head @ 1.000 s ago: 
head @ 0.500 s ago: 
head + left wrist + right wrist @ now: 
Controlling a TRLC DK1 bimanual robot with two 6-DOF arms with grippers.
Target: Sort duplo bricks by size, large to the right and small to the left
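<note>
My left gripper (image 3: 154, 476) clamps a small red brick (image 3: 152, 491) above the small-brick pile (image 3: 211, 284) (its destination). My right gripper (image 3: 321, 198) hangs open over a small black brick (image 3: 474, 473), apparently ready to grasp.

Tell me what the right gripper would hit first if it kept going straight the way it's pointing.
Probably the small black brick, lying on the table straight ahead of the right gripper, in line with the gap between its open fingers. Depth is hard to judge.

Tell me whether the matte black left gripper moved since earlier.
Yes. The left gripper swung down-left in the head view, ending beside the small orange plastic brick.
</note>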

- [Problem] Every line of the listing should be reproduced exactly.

- [Reply to the task]
head @ 1.000 s ago: 
head @ 0.500 s ago: 
head + left wrist + right wrist @ now: 
Controlling a TRLC DK1 bimanual robot with two 6-DOF arms with grippers.
Target: Sort duplo bricks by size, large to the right and small to the left
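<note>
My left gripper (image 3: 154, 476) clamps a small red brick (image 3: 152, 491) above the small-brick pile (image 3: 211, 284) (its destination). My right gripper (image 3: 321, 198) hangs open over a small black brick (image 3: 474, 473), apparently ready to grasp.

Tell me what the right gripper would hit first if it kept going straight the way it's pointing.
Probably the small black brick, lying on the table straight ahead of the right gripper, in line with the gap between its open fingers. Depth is hard to judge.

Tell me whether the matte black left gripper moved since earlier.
Yes. The left gripper swung down-left in the head view, ending beside the small orange plastic brick.
</note>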

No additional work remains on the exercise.